*ASSIGNMENT*
The first line of the listing opens the range and the line with "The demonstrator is" closes it; repeat those lines and all between them word for word, leaving out the pictures.

- - - -

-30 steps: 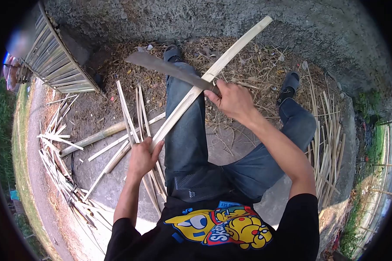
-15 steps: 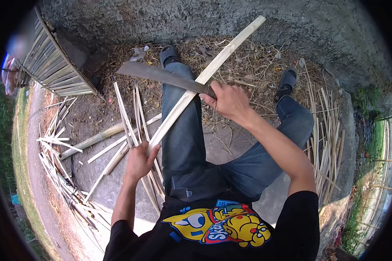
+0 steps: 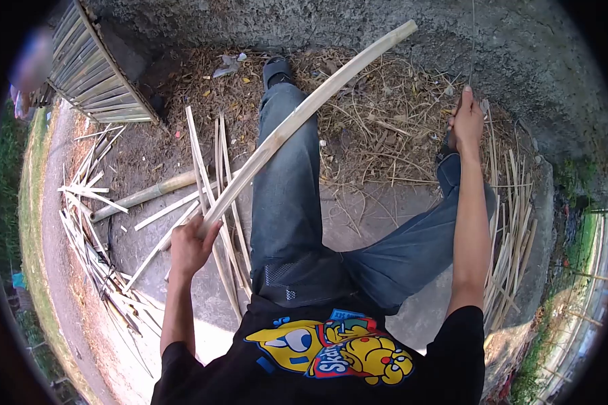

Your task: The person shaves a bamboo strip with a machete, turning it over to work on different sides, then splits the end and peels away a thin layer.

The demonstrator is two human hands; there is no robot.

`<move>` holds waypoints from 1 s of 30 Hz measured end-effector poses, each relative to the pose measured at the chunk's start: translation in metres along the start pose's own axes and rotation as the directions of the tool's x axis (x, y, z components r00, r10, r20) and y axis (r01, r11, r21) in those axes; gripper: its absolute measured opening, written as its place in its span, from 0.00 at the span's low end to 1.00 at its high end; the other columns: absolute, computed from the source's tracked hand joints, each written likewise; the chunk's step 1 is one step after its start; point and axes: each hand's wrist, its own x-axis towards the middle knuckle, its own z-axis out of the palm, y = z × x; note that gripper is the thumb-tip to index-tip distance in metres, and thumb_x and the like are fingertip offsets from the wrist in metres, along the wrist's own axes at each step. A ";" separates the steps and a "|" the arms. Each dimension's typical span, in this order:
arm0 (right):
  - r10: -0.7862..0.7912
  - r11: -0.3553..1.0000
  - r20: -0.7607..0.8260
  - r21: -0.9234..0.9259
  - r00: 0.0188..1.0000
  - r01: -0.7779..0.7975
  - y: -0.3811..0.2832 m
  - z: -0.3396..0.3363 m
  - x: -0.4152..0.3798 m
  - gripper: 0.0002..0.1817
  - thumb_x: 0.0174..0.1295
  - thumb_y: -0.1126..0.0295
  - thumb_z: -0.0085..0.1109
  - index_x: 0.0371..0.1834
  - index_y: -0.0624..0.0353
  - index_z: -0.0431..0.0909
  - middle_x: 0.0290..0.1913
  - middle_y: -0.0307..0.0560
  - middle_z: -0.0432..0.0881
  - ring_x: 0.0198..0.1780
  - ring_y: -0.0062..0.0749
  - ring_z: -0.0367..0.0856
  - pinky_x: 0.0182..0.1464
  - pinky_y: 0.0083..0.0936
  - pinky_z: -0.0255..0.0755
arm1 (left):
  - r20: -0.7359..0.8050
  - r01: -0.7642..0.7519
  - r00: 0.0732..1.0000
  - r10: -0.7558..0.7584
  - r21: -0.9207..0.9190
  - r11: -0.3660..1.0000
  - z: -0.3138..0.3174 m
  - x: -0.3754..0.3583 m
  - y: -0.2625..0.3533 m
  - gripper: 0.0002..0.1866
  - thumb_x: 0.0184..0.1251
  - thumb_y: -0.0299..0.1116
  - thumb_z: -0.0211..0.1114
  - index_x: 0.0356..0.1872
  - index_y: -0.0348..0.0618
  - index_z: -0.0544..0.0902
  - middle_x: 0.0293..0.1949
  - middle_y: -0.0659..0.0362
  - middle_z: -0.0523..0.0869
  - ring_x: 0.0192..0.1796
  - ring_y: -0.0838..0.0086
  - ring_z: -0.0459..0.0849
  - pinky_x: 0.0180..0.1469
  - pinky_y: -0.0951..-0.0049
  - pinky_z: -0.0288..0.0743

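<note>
My left hand (image 3: 194,246) is closed around the lower end of a long pale bamboo strip (image 3: 297,120). The strip slants up and to the right across my left thigh, and its far end reaches toward the wall, slightly curved. Out to the right, above my right knee, my right hand (image 3: 467,125) grips the handle of a machete (image 3: 473,47). Its blade points away from me and shows nearly edge-on as a thin dark line. Blade and strip are apart.
Split bamboo strips (image 3: 509,229) lie in a pile at the right, and more strips (image 3: 91,236) are heaped at the left. A round bamboo pole (image 3: 145,194) rests on the ground. Beyond my feet are shavings (image 3: 385,135) and a rough wall (image 3: 250,23). A slatted bamboo panel (image 3: 98,71) leans at upper left.
My right hand has swung the machete off the strip, away to the upper right. My left hand has shifted left and slightly down, still holding the strip.
</note>
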 end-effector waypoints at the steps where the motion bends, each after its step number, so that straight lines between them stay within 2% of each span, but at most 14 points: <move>1: -0.115 0.993 0.078 -0.004 0.990 0.116 -0.010 0.011 -0.020 0.32 0.76 0.41 0.46 0.31 0.63 0.77 0.19 0.44 0.76 0.21 0.30 0.77 0.29 0.35 0.72 | -0.025 -0.049 0.998 0.049 0.027 0.998 0.003 0.009 0.011 0.24 0.68 0.46 0.71 0.22 0.38 0.74 0.14 0.46 0.76 0.19 0.48 0.79 0.24 0.57 0.71; 3: -0.412 0.881 0.215 -0.157 0.886 0.447 -0.016 0.038 -0.058 0.30 0.75 0.42 0.49 0.30 0.61 0.77 0.18 0.45 0.75 0.19 0.38 0.76 0.26 0.35 0.68 | -0.033 -0.093 0.995 0.096 0.087 0.992 0.006 0.024 0.030 0.23 0.68 0.46 0.71 0.23 0.38 0.76 0.15 0.45 0.79 0.22 0.47 0.82 0.25 0.56 0.73; 5: -0.258 0.839 0.497 -0.310 0.828 0.447 -0.049 0.057 -0.109 0.30 0.74 0.41 0.49 0.33 0.60 0.77 0.21 0.53 0.81 0.24 0.50 0.83 0.29 0.43 0.74 | -0.049 -0.118 0.991 0.121 0.073 0.990 0.015 0.033 0.041 0.23 0.68 0.47 0.71 0.23 0.38 0.76 0.15 0.44 0.79 0.21 0.46 0.82 0.25 0.56 0.74; 7: -0.352 0.727 0.567 -0.335 0.745 0.599 -0.041 0.089 -0.148 0.30 0.73 0.39 0.47 0.40 0.60 0.75 0.23 0.58 0.83 0.29 0.60 0.86 0.33 0.53 0.79 | -0.019 -0.095 0.995 0.095 0.023 0.995 0.017 0.036 0.046 0.23 0.67 0.46 0.71 0.23 0.37 0.76 0.15 0.44 0.79 0.21 0.46 0.82 0.24 0.56 0.73; 10: -0.460 0.685 0.660 -0.162 0.594 0.711 -0.047 0.102 -0.192 0.28 0.72 0.39 0.49 0.41 0.58 0.73 0.22 0.59 0.82 0.28 0.61 0.85 0.29 0.52 0.78 | -0.040 -0.098 0.994 0.100 0.044 0.994 0.013 0.033 0.047 0.24 0.67 0.46 0.72 0.23 0.37 0.76 0.15 0.45 0.79 0.19 0.48 0.82 0.24 0.57 0.73; 11: -0.457 0.692 0.657 -0.160 0.599 0.704 -0.045 0.104 -0.190 0.28 0.72 0.39 0.49 0.41 0.58 0.73 0.22 0.59 0.82 0.28 0.61 0.85 0.29 0.52 0.78 | -0.047 -0.105 0.993 0.108 0.050 0.993 0.014 0.030 0.038 0.24 0.67 0.46 0.72 0.22 0.37 0.76 0.14 0.45 0.79 0.18 0.51 0.82 0.24 0.57 0.73; 13: -0.592 0.483 0.607 -0.259 0.530 0.836 -0.039 0.108 -0.169 0.29 0.72 0.37 0.48 0.41 0.56 0.74 0.22 0.58 0.81 0.28 0.60 0.85 0.28 0.53 0.78 | -0.027 -0.073 0.997 0.074 0.050 0.996 0.012 0.021 0.034 0.24 0.67 0.45 0.72 0.22 0.36 0.76 0.14 0.45 0.79 0.18 0.52 0.82 0.24 0.58 0.73; 16: -0.370 0.696 0.470 -0.432 0.802 0.574 -0.039 0.090 -0.095 0.32 0.74 0.36 0.40 0.43 0.58 0.76 0.22 0.58 0.82 0.29 0.57 0.87 0.29 0.51 0.79 | -0.017 -0.012 1.000 0.013 0.053 0.999 0.003 0.004 0.022 0.23 0.67 0.44 0.73 0.23 0.35 0.76 0.15 0.46 0.79 0.17 0.54 0.82 0.24 0.60 0.73; 18: -0.229 0.819 0.430 -0.401 0.874 0.411 -0.038 0.072 -0.053 0.29 0.77 0.42 0.44 0.41 0.60 0.78 0.19 0.54 0.81 0.25 0.55 0.84 0.28 0.49 0.76 | -0.048 -0.040 0.998 0.040 -0.011 0.999 0.003 -0.011 0.015 0.25 0.67 0.41 0.73 0.18 0.36 0.72 0.12 0.49 0.72 0.13 0.65 0.68 0.21 0.62 0.64; 20: -0.301 0.790 0.447 -0.377 0.842 0.483 -0.040 0.065 -0.058 0.28 0.76 0.43 0.45 0.38 0.59 0.78 0.18 0.52 0.80 0.23 0.53 0.82 0.26 0.48 0.74 | -0.061 -0.017 0.998 0.014 -0.041 0.999 0.010 -0.002 0.019 0.26 0.67 0.42 0.73 0.18 0.36 0.72 0.11 0.49 0.72 0.13 0.64 0.69 0.21 0.62 0.64; 24: -0.457 0.622 0.641 -0.265 0.617 0.736 -0.039 0.089 -0.151 0.30 0.72 0.37 0.47 0.38 0.57 0.74 0.20 0.55 0.81 0.27 0.56 0.86 0.27 0.49 0.77 | 0.006 -0.112 0.994 0.112 -0.064 0.992 0.025 0.016 0.031 0.26 0.68 0.43 0.72 0.18 0.35 0.72 0.11 0.49 0.72 0.13 0.65 0.69 0.20 0.62 0.64; 26: -0.506 0.584 0.612 -0.274 0.607 0.764 -0.033 0.091 -0.152 0.29 0.72 0.38 0.49 0.40 0.57 0.75 0.22 0.55 0.81 0.28 0.57 0.85 0.29 0.50 0.77 | 0.085 -0.090 0.992 0.095 -0.063 0.994 0.020 0.019 0.026 0.25 0.67 0.46 0.72 0.21 0.36 0.76 0.14 0.46 0.78 0.17 0.54 0.80 0.24 0.57 0.71; 28: -0.515 0.603 0.628 -0.218 0.583 0.767 -0.028 0.092 -0.141 0.28 0.70 0.38 0.51 0.39 0.56 0.75 0.23 0.55 0.81 0.28 0.56 0.85 0.30 0.51 0.77 | 0.137 -0.070 0.988 0.073 -0.021 0.997 0.010 0.014 0.022 0.24 0.68 0.45 0.71 0.21 0.36 0.76 0.14 0.46 0.78 0.16 0.55 0.80 0.24 0.58 0.71; 30: -0.617 0.502 0.581 -0.229 0.531 0.834 -0.025 0.098 -0.128 0.30 0.70 0.35 0.48 0.37 0.56 0.73 0.23 0.57 0.82 0.27 0.56 0.86 0.27 0.51 0.79 | 0.140 -0.028 0.990 0.035 -0.049 0.998 0.007 0.013 0.041 0.24 0.68 0.45 0.71 0.21 0.35 0.76 0.14 0.46 0.78 0.16 0.55 0.80 0.23 0.60 0.71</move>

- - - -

*EXERCISE SOLUTION*
-30 steps: 
-15 steps: 
+0 steps: 

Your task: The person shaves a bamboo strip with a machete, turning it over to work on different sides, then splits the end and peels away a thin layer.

The demonstrator is two human hands; there is no robot.

There is no more to the output.